Chinese EV-makers, the person from the Chinese business sector said, tend to set up a plant “if they have big sales in the country or nearby” or “if the country has better access to their targeted market or [a] favorable business environment for them.”

Stability, geographical proximity to a key market, a rich industrial landscape and cheap labor — that’s exactly what Morocco offers, according to Christian Géraud Neema Byamungu, an expert on China-Africa relations and the Francophone Africa editor of the China Global South Project.

As gaining access to key markets is key to justifying the higher cost of producing abroad, Morocco’s abundance of cheap labor — caused by a six-year drought that has pushed farmers out of employment and sent unemployment rates soaring — is a decisive factor. Quoting Mezzour, Chinese state media Xinhua said Chinese manufacturers benefited from the low cost of making batteries, which is 50 percent cheaper than in Europe.
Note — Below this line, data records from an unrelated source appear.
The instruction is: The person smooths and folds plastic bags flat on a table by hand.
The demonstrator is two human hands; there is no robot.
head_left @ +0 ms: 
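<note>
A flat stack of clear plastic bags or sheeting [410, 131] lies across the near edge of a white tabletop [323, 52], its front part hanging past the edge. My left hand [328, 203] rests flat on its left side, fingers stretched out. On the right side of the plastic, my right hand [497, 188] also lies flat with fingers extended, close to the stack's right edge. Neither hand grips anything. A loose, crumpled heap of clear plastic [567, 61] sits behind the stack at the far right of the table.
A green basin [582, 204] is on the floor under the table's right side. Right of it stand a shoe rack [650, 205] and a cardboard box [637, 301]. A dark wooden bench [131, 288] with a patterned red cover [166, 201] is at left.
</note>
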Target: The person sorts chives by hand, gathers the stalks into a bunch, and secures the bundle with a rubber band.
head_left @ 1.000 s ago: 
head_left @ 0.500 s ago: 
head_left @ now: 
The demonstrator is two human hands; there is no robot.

Following on, the last several months have seen a series of Chinese investments in the batteries sector, with Chinese EV battery manufacturers Hailiang, Shinzoom and BTR New Material Group all announcing plans to set up manufacturing plants. Morocco has also seen a number of joint ventures between Chinese and Western EV battery companies.

As China’s influence grows, the EU could opt to up the ante. Bowing to pressure from Washington, Mexico has started refusing to offer additional incentives such as low-cost public land or tax cuts for investment in EV production to Chinese carmakers. Should he return to the White House, Donald Trump has vowed to impose tariffs on cars crossing the border from Mexico.

In the long term, however, Byamungu, the expert, expects this strategy will push Western powers to take a less hawkish approach to China.

“Private companies still need Chinese money … As much as they want fully to cut off the ties, the reality of private companies will kick in, and will force them to dilute their approach,” he said.